= AIM OF THE EXERCISE =
A verbatim reproduction of the lines below, from the line containing "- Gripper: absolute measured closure" through the line containing "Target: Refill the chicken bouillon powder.", both ends included, is the whole required output.
------------------------------
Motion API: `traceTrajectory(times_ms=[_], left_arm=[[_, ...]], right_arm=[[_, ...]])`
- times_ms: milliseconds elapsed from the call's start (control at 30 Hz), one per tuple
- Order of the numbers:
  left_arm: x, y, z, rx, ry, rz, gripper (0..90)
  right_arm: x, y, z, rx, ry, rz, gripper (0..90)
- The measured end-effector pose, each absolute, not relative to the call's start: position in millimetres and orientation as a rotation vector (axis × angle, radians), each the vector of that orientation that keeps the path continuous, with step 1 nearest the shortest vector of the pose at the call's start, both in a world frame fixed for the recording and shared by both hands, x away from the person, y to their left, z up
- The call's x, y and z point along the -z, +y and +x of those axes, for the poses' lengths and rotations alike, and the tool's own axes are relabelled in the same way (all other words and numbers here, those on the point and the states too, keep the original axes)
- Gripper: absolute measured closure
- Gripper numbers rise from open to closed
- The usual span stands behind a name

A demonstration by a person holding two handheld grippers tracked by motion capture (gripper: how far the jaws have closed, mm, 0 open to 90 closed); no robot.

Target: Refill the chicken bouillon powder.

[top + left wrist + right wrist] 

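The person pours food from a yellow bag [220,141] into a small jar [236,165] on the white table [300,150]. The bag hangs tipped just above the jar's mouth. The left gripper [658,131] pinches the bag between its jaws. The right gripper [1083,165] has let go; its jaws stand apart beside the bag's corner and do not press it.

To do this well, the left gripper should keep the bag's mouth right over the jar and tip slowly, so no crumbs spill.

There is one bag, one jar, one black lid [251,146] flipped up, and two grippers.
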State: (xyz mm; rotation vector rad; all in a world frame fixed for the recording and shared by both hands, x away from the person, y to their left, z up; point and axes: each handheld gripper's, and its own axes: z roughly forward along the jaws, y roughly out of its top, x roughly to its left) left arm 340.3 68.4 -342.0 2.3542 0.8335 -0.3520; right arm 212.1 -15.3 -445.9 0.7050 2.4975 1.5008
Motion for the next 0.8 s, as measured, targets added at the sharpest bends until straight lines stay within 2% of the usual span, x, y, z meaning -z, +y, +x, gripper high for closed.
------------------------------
= PROBLEM SOLUTION =
- Gripper: absolute measured closure
- Gripper numbers rise from open to closed
- The usual span stands behind a name

A demonstration by a person holding two handheld grippers tracked by motion capture (gripper: how far the jaws have closed, mm, 0 open to 90 closed); no robot.

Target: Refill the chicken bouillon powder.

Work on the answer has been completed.